Le 6 novembre 2017, Mugabe a limogé le vice-président Mnangagwa. Il s'est enfui en Afrique du Sud et Grace a lancé une persécution contre ses partisans. Elle entendait placer son peuple à des postes clés dans l'armée, ce qui a contraint le commandant des forces armées zimbabwéennes, le général Konstantin Chivenga, à agir.

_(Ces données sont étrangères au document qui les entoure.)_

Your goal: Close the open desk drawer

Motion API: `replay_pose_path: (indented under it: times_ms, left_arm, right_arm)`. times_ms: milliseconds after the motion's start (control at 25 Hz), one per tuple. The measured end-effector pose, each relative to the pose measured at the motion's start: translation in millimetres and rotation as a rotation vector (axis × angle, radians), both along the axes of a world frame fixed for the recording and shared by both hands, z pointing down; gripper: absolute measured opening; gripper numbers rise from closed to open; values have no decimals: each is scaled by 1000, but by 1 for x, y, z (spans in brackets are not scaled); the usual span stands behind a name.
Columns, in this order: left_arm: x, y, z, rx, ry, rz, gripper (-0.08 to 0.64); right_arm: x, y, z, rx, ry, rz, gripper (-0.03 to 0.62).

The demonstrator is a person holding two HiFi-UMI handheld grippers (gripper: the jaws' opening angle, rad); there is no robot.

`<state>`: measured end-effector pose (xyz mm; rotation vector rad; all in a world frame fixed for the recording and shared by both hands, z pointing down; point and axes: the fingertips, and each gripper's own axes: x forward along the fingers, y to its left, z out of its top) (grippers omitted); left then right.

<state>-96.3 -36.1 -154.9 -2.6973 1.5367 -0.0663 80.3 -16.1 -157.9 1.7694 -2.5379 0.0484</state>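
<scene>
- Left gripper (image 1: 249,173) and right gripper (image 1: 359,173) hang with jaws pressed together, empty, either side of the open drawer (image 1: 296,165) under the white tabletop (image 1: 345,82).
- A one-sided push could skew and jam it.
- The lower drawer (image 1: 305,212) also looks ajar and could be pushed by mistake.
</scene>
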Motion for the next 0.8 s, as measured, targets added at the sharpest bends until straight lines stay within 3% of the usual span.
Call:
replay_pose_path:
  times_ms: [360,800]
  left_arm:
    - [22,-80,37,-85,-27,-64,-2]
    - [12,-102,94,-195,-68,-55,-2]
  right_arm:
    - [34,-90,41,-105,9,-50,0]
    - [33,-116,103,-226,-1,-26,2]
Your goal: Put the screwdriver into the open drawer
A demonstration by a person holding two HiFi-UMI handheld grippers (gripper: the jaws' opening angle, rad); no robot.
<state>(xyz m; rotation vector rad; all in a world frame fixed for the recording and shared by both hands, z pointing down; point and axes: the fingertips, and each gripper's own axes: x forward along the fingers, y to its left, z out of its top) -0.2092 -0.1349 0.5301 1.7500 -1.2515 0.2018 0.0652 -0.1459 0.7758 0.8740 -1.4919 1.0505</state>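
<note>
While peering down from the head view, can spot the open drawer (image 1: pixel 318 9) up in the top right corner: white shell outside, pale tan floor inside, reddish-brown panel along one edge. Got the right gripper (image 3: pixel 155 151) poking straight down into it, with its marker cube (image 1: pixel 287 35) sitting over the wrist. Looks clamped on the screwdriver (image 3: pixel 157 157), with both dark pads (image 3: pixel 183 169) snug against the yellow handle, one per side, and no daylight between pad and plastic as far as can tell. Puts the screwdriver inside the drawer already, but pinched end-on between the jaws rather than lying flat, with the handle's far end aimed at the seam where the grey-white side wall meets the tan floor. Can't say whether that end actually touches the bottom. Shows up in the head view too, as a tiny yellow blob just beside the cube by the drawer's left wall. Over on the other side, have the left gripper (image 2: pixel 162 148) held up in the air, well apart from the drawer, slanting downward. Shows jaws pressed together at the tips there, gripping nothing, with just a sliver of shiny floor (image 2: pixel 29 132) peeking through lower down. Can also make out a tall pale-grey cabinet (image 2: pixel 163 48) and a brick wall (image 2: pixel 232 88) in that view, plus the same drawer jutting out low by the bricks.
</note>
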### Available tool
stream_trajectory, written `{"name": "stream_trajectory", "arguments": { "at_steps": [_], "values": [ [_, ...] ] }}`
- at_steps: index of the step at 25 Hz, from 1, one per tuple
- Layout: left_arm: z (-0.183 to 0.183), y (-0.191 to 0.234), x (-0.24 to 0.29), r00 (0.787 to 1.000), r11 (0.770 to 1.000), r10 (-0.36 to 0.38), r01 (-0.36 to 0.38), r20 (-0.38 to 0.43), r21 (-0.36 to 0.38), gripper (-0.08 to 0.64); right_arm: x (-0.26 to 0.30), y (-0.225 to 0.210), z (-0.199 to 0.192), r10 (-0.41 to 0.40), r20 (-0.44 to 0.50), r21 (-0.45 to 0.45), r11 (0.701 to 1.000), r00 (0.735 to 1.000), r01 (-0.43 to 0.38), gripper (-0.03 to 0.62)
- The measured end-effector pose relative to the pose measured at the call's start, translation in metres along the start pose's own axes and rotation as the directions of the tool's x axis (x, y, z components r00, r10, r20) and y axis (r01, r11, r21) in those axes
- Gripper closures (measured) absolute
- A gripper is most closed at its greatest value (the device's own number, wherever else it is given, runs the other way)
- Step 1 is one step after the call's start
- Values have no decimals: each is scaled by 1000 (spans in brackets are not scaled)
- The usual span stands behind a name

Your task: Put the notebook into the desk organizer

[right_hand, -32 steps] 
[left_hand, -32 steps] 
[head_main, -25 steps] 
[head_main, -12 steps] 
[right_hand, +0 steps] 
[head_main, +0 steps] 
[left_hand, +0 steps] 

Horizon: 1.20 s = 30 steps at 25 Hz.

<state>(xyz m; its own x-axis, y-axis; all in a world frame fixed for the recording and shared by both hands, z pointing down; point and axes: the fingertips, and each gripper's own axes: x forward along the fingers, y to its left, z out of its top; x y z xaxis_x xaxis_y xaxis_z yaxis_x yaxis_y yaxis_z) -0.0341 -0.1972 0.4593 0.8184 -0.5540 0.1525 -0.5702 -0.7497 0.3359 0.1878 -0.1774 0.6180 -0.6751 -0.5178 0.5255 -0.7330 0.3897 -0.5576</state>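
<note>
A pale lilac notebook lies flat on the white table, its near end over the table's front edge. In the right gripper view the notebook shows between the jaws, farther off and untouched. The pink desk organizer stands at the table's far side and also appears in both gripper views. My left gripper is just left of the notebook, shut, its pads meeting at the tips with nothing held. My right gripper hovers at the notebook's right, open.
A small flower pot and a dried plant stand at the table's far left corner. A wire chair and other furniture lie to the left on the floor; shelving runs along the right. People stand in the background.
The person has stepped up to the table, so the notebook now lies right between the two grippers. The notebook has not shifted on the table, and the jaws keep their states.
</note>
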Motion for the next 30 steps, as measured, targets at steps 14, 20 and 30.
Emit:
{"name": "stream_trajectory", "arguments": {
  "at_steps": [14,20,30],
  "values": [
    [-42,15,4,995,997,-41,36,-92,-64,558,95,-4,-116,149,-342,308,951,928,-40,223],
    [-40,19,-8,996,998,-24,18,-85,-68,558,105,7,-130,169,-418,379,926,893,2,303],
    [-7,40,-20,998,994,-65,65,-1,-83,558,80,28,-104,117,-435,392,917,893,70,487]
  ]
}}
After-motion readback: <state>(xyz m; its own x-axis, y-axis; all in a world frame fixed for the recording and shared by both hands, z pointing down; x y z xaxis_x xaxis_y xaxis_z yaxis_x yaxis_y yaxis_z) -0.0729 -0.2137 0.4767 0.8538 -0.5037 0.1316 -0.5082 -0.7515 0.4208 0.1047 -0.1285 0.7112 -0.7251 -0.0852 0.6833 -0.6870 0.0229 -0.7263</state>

Le 14 novembre 2017, le commandant a exigé la fin des purges politiques. En réponse, les médias contrôlés par Grace Mugabe ont accusé le général de mutinerie. À la tombée de la nuit, des unités de l'armée avec des véhicules blindés sont entrées dans la capitale Harare, prenant le contrôle de la télévision et des bâtiments gouvernementaux. Mugabe a été placé en résidence surveillée et de nombreux membres de la faction Grace ont été arrêtés.
Le matin du 15 novembre, l'armée a annoncé l'incident comme un "mouvement correctionnel" contre "les criminels qui ont entouré le président, qui ont causé tant de souffrances à notre pays avec leurs crimes". Des discussions en coulisses sont actuellement en cours sur la future configuration du pouvoir au Zimbabwe. Robert Mugabe est assigné à résidence depuis mercredi, mais il s'est présenté hier après-midi à la cérémonie de remise des diplômes à l'Université ouverte du Zimbabwe.